» **TASK TO CARRY OUT**
Output all of the entries below precisely as written.

*** DATASET ENTRIES

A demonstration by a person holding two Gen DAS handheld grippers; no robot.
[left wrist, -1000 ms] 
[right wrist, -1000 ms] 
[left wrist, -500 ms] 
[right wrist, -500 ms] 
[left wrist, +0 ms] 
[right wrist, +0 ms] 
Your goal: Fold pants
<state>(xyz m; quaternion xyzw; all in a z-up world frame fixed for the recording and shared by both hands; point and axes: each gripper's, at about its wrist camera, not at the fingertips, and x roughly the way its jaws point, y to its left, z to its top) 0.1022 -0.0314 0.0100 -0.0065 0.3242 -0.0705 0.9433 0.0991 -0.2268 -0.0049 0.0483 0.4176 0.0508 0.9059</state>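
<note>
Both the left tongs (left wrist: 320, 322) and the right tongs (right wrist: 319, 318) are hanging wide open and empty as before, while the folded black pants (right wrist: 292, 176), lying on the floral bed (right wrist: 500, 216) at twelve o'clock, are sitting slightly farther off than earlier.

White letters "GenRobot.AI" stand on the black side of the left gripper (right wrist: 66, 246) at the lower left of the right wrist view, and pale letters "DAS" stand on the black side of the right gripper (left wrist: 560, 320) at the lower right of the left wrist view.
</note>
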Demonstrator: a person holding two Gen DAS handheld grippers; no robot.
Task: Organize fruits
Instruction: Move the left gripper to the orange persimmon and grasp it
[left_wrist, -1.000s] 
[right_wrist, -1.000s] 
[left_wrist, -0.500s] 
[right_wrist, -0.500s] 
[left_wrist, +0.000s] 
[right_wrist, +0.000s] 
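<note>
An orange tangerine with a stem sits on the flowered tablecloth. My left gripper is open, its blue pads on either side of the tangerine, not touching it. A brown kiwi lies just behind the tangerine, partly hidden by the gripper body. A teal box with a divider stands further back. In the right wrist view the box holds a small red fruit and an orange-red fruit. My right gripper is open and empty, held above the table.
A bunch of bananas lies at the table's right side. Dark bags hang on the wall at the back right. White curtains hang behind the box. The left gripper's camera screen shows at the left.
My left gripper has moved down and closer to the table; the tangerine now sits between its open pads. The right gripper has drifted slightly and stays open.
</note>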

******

» **COMPLETED EXERCISE**
A demonstration by a person holding two Gen DAS handheld grippers; no robot.
[left wrist, -1000 ms] 
[right wrist, -1000 ms] 
[left wrist, -500 ms] 
[right wrist, -500 ms] 
[left wrist, +0 ms] 
[right wrist, +0 ms] 
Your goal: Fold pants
<state>(xyz m; quaternion xyzw; all in a z-up world frame fixed for the recording and shared by both hands; point and axes: each gripper's, at about its wrist camera, not at the fingertips, and x roughly the way its jaws point, y to its left, z to its top) 0.1022 -0.0314 0.0100 -0.0065 0.3242 -0.0705 0.9433 0.0991 -0.2268 -0.0049 0.0483 0.4176 0.0508 0.9059</state>
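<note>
Both the left tongs (left wrist: 320, 322) and the right tongs (right wrist: 319, 318) are hanging wide open and empty as before, while the folded black pants (right wrist: 292, 176), lying on the floral bed (right wrist: 500, 216) at twelve o'clock, are sitting slightly farther off than earlier.

White letters "GenRobot.AI" stand on the black side of the left gripper (right wrist: 66, 246) at the lower left of the right wrist view, and pale letters "DAS" stand on the black side of the right gripper (left wrist: 560, 320) at the lower right of the left wrist view.
</note>
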Demonstrator: a person holding two Gen DAS handheld grippers; no robot.
Task: Organize fruits
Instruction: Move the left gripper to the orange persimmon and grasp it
[left_wrist, -1.000s] 
[right_wrist, -1.000s] 
[left_wrist, -0.500s] 
[right_wrist, -0.500s] 
[left_wrist, +0.000s] 
[right_wrist, +0.000s] 
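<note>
An orange tangerine with a stem sits on the flowered tablecloth. My left gripper is open, its blue pads on either side of the tangerine, not touching it. A brown kiwi lies just behind the tangerine, partly hidden by the gripper body. A teal box with a divider stands further back. In the right wrist view the box holds a small red fruit and an orange-red fruit. My right gripper is open and empty, held above the table.
A bunch of bananas lies at the table's right side. Dark bags hang on the wall at the back right. White curtains hang behind the box. The left gripper's camera screen shows at the left.
My left gripper has moved down and closer to the table; the tangerine now sits between its open pads. The right gripper has drifted slightly and stays open.
</note>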

That is the complete answer.